Friday, February 6, 2026

Language Model UIs Threaten to Disintermediate Apps

Public software suppliers and private asset firms such as Blue Owl or Ares Capital now face investor turbulence caused by concerns about the impact of language models on enterprise software. 


The enterprise software segment of the market has lost about 30 percent of its value over the past three months or so, for example. And private investment firms that have moved into software as a service find investors questioning the stability of dividends that typically fuel buying of such assets. 


For decades, software value was exemplified by the Graphical User Interface humans used to interact with data.


As language models  become the "front-end" of the enterprise, they threaten to hollow out traditional apps,  as the AI query box becomes the primary interface where work actually happens, with the value of the traditional apps shifting to the the backend database functions. 


When a user can type, "Find all overdue accounts in the Northeast and draft personalized follow-up emails," they bypass the customer relationship management app


That same substitution arguably challenges many other enterprise app functions, in at least some instances and for some use cases. 


Traditional App Category

Legacy UI Workflow

LLM/Agentic Substitution

Business Intelligence (BI)

Navigating complex filters, SQL queries, and static dashboards.

Conversational Analytics: "Show me a chart of Q3 churn by region compared to last year."

CRM / Sales Tools

Manual data entry, lead scoring menus, and email template selection.

Autonomous Sales Ops: "Draft a follow-up for the ACME lead based on our call notes yesterday."

HRIS / Onboarding

Employee portals with nested forms for benefits and documentation.

Employee Concierge: "I need to update my 401k and check my remaining PTO."

IT Service Mgmt (ITSM)

Filing tickets, selecting categories, and waiting for manual routing.

Self-Healing Desk: "My VPN is down; run the standard reset and let me know when I can reconnect."

Project Management

Moving cards on a board, manual status updates, and Gantt chart shifts.

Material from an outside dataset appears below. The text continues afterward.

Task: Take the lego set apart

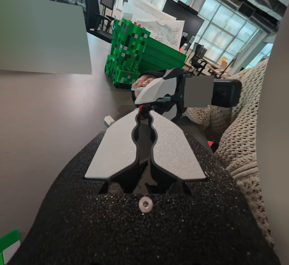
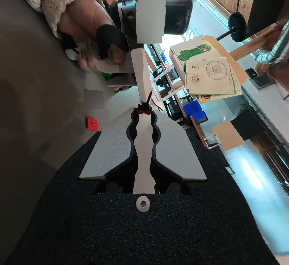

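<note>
A small red-and-black lego piece [image 1: 142, 114] sits between both grippers' tips, held above the table; it also shows in the right wrist view [image 2: 144, 110]. My left gripper [image 1: 143, 111] is shut on it. My right gripper [image 2: 143, 112] is shut on the same piece from the opposite side. The right gripper [image 1: 154, 90] shows in the left wrist view, and the left gripper [image 2: 141, 75] in the right wrist view. The green pixel-patterned lego figure [image 1: 128, 50] stands farther back on the table, apart from both grippers.
A green bin [image 1: 164, 57] stands behind the figure, with instruction sheets [image 1: 165, 30] above it. A loose white brick [image 1: 109, 120] and a red plate [image 2: 92, 123] lie on the grey table [image 1: 46, 116]. A green-and-white piece [image 1: 9, 245] lies at the lower left. A booklet on a stand [image 2: 209, 75].
</note>
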### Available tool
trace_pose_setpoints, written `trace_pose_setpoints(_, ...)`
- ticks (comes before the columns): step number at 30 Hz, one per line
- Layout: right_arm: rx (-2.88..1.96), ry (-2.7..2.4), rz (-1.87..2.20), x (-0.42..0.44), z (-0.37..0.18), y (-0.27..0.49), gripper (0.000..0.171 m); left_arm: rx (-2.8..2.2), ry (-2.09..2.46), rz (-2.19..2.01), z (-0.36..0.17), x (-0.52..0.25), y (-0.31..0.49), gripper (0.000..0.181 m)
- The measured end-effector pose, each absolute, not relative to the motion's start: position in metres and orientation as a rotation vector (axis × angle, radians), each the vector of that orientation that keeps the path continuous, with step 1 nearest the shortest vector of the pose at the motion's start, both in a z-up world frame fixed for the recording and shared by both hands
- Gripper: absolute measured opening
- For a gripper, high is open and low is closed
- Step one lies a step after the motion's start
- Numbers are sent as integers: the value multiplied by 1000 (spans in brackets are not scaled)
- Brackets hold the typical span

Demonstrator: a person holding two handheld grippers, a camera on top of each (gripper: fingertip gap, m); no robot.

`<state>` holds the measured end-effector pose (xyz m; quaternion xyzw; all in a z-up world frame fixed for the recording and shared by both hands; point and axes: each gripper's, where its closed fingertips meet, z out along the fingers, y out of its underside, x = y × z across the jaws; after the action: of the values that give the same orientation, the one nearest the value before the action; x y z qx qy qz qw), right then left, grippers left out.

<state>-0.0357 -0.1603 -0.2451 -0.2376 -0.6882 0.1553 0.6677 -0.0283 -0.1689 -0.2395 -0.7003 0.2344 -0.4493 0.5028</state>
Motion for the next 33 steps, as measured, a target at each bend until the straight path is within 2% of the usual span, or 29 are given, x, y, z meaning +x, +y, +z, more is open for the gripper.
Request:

Project Orchestrator: "Update the project timeline based on the delay in the design phase."

ERP / Finance

Reconciling line items across spreadsheets and procurement modules.

Agentic Finance: "Match these 50 invoices to their purchase orders and flag any discrepancies."


Some might argue that the application software suppliers most affected include vendors whose apps primarily add a user interface to someone else's model.


When the underlying "infrastructure" (the model) begins to support app-layer functions, the value of apps that merely "pass through" that intelligence drops close to zero.


Writing and grammar tools were among the first to be hit. Grammarly, Jasper, Copy.ai, and specialized "AI essay or email" writers are in this category.


When your operating system can proofread, rewrite, and change the tone of an email directly in the text box, why do you need a third-party tool?


So basic creative writing and editing are no longer "premium" products; they are "hygiene features" of the operating system.


The second category at risk are "aggregation" layer suppliers including traditional travel aggregators such as Expedia and Booking.com; basic SEO-driven content sites, and "Search-as-a-Service" tools.


These companies built business moats based on human-centric search friction. When an AI agent can be a substitute, the value of a user-friendly "comparison portal" evaporates.


Headshot generators, stock photo sites, and simple "background remover" apps likewise are being replaced by features integrated directly into messaging and design suites as well as language models. 


So which firms and apps are more safe? Those which have access to private sources of key data; apps that “own” customer data and apps offering key regulatory compliance features. 


Defensibility Pillar

Description

Example of a "Safe" Company

The Data Loop

Do they have data that only they can access (and that isn't on the public web)?

Glean (internal corporate knowledge graphs) or Bloomberg (proprietary financial data).

The System of Record

Is the company where the "final truth" of a business resides?

Salesforce (Agentforce). They own the customer data; an AI model is useless without being "grounded" in that specific record.

Regulatory Moats

Does the app operate in a space where "safety" and "compliance" are harder than the "intelligence"?

Veeva (Life Sciences) or specialized legal AI platforms that handle chain-of-custody and HIPAA compliance.


The threat is often not so much outright and full replacement, but a diminution of sales volume. If an AI agent can perform the work of five junior analysts using a specific tool, the enterprise requires fewer "seats" or licenses.

The “brand value” implications also exist. When the user never logs into the actual app, but only uses the query box, the app loses its "stickiness." 


Also, as AI automates code generation, enterprises are able to build custom, lightweight "wrappers" over their own data.